A few years later humans are collaborating in-game with these master chess engines to multiply their strength, becoming the dominant force in the human/computer chess world.

A few years after that though, the computers start beating the human/computer hybrid opponents.

And not long after that, humans started making the computer perform worse if they had a hand in the match.

The next few years have probably the highest probability since the cold war of being extreme inflection points in the timeline of human history.

The irony with the chess example is that chess has never been more popular.

Perhaps we're about to experience yet another renaissance of computer languages.

  • Chess being popular is mostly because FIDE had a massive push in the last decade to make it more audience friendly. shorter time formats, more engaging commentary etc.

    While AI in chess is very cool in its own accord.
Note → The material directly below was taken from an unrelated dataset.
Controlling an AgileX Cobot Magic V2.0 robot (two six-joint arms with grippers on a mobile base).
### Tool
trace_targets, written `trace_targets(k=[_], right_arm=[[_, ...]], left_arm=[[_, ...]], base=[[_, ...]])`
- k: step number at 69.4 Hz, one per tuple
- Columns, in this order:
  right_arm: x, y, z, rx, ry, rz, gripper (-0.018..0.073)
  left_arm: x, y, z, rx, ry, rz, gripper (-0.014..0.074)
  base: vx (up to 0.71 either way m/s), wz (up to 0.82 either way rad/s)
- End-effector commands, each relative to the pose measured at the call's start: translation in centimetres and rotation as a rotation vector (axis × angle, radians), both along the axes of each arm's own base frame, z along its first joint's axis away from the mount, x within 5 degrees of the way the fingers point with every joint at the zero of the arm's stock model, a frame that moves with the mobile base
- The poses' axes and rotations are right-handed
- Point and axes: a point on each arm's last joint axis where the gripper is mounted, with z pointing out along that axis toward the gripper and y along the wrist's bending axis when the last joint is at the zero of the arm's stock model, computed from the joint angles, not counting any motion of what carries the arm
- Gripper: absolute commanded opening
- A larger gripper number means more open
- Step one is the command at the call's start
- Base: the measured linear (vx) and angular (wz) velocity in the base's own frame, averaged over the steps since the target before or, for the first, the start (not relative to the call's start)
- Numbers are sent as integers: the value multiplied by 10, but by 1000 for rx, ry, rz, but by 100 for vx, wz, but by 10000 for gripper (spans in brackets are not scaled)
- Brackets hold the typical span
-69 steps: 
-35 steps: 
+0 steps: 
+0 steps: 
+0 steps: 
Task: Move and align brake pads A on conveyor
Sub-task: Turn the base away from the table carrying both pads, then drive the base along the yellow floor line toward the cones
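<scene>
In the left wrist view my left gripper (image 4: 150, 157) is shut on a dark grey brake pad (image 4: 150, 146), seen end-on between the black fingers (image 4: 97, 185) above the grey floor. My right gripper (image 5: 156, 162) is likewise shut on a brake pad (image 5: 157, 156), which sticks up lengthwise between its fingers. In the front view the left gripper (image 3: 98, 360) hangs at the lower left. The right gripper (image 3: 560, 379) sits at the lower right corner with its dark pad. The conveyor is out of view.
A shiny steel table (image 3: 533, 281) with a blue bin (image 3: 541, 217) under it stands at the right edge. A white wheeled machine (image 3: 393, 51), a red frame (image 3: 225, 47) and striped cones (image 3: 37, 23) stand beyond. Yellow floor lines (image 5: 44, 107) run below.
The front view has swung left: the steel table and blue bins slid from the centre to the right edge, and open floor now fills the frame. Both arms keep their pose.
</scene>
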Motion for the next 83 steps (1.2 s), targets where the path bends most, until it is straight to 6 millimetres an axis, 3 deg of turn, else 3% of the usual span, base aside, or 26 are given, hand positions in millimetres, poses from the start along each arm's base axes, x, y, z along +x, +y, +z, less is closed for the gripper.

It is not the driver for the adoption.

    • Google Trends data for "Chess" worldwide show it trending down from 2004-2016, and then leveling off from 2016 until a massive spike in interest in October 2020, when Queen's Gambit was released. Since then it has had a massive upswing.

    • This seems like an over simplification. Do many newcomers to chess even know about time formats or watch professional matches? From my anecdotal experience that is a hard no.

      Chess programs at primary schools have exploded in the last 10 years and at least in my circle millennial parents seem more likely to push their children to intellectual hobbies than previous generations (at least in my case to attempt to prevent my kids from becoming zombies walking around in pajamas like I see the current high schoolers).

  • I'd argue the renaissance is already off the ground; one man's vibe-coded-slop is another man's vision that he finally has the tools to realize.

    • It's allowed me to tackle so many small projects that never would have seen the light of day, simply for lack of time.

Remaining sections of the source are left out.